# THE TASK
Retype the lines below exactly, but only those from the line that has "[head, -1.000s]" through the line that has "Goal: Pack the". Omit every picture.
[MATERIAL TO PROCESS Boundary: Start]
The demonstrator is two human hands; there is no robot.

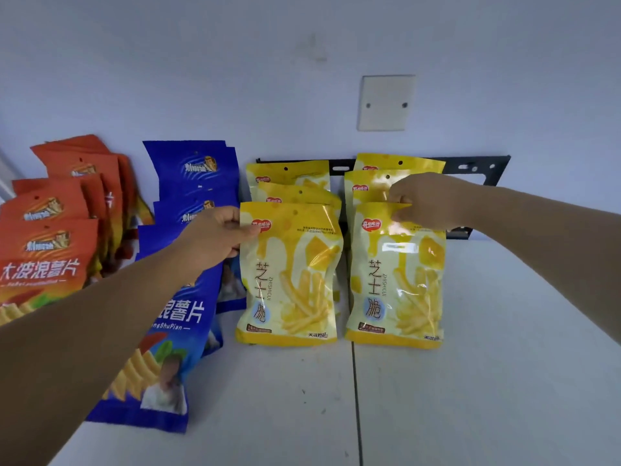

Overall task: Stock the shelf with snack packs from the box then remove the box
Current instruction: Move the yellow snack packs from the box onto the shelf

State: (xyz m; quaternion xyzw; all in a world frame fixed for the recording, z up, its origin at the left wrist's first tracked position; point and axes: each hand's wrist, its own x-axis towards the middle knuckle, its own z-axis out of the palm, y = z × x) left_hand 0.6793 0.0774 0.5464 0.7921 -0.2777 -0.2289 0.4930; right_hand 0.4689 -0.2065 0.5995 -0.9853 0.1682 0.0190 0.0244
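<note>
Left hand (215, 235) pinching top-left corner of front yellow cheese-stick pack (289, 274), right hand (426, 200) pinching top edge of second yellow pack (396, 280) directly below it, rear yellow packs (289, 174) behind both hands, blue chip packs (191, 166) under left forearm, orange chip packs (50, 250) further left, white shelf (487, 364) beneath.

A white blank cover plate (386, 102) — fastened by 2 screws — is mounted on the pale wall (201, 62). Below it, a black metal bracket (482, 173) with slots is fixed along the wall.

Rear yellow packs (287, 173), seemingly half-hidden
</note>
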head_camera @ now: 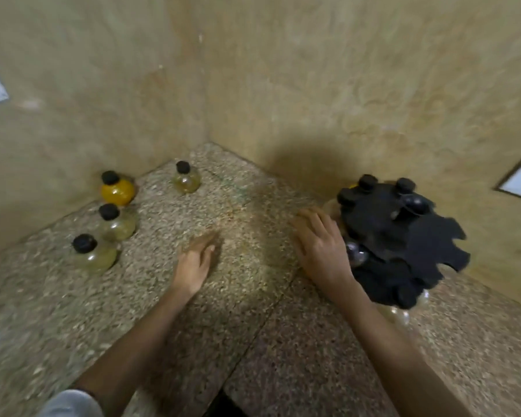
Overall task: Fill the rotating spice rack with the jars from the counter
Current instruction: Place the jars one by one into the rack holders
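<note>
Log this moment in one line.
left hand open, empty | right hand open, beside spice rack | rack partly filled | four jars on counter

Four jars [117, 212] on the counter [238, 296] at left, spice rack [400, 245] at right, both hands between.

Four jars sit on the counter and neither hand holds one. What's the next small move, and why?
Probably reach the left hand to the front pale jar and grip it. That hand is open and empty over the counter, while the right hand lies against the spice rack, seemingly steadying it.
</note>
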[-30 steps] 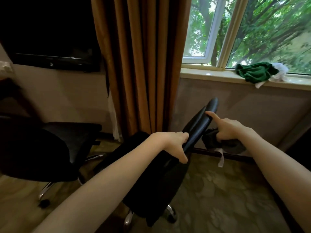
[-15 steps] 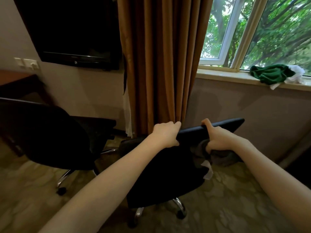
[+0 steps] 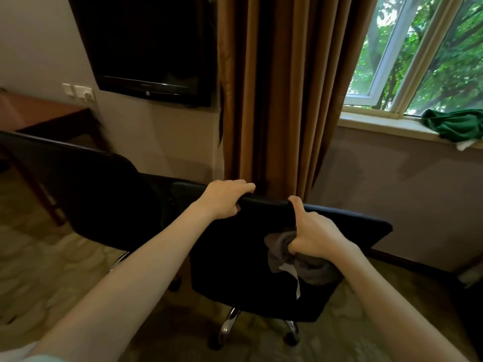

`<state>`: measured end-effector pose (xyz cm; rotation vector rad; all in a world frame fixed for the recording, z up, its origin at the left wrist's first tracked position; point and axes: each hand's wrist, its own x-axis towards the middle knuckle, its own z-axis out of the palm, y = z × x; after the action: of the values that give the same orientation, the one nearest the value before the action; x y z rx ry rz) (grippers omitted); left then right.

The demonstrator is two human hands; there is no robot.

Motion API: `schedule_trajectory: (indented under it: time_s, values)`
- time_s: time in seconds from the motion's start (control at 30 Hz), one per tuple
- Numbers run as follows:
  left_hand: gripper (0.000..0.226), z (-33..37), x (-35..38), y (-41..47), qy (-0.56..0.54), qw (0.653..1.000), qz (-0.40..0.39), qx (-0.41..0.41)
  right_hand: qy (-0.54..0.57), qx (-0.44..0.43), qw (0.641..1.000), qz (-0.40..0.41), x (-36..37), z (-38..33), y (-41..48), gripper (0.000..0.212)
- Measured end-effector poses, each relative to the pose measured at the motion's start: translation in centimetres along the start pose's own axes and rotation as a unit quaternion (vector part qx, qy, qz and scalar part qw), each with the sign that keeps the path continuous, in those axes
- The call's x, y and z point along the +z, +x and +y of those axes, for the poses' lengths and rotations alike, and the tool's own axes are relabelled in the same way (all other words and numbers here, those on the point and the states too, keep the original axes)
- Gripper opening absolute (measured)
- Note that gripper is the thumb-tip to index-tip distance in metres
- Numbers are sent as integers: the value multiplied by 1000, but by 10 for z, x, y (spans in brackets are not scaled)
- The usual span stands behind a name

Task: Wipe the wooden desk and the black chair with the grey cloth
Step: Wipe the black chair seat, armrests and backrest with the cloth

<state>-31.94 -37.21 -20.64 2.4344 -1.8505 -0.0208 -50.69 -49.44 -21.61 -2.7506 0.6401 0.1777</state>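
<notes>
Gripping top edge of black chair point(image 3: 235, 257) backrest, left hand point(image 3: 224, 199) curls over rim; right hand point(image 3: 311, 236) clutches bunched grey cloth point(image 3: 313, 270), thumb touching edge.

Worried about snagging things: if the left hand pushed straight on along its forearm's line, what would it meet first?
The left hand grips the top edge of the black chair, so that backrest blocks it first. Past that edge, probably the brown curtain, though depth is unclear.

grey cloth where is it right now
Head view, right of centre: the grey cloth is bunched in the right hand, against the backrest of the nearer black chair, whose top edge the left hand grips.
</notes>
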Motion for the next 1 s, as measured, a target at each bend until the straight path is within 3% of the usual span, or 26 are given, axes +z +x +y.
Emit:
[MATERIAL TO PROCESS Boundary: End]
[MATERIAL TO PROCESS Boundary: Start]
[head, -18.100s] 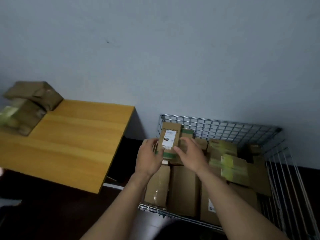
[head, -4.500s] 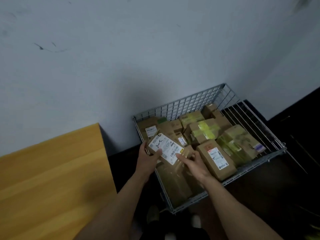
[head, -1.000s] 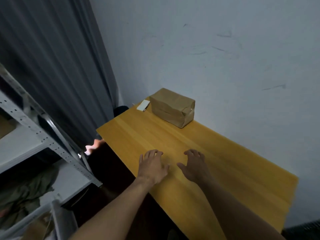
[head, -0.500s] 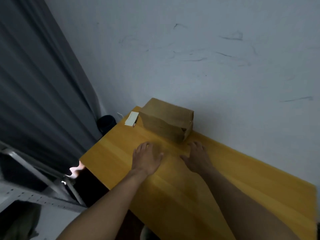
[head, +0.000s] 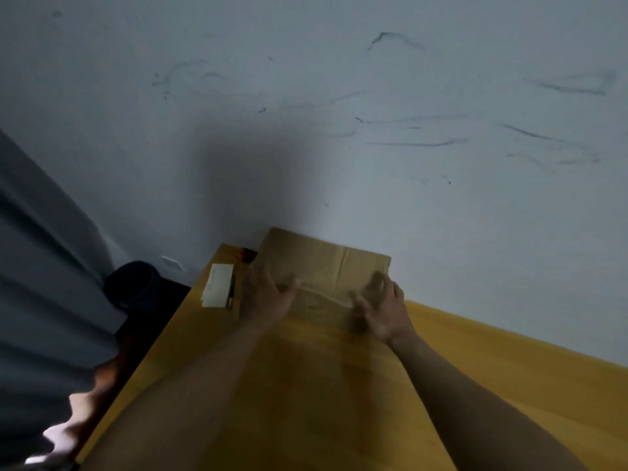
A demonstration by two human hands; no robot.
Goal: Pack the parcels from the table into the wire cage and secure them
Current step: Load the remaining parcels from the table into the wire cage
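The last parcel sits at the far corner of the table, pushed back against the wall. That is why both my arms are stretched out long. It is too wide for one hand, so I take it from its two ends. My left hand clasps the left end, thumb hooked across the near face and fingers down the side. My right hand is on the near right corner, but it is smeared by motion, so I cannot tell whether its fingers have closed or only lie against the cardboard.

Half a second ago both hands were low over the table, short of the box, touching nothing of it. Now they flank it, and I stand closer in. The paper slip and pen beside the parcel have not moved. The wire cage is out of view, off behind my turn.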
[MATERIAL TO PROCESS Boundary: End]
# REPLY
[head, -1.000s] 
[head, -0.500s] 
[head, +0.000s] 
A demonstration by two human hands; no robot.
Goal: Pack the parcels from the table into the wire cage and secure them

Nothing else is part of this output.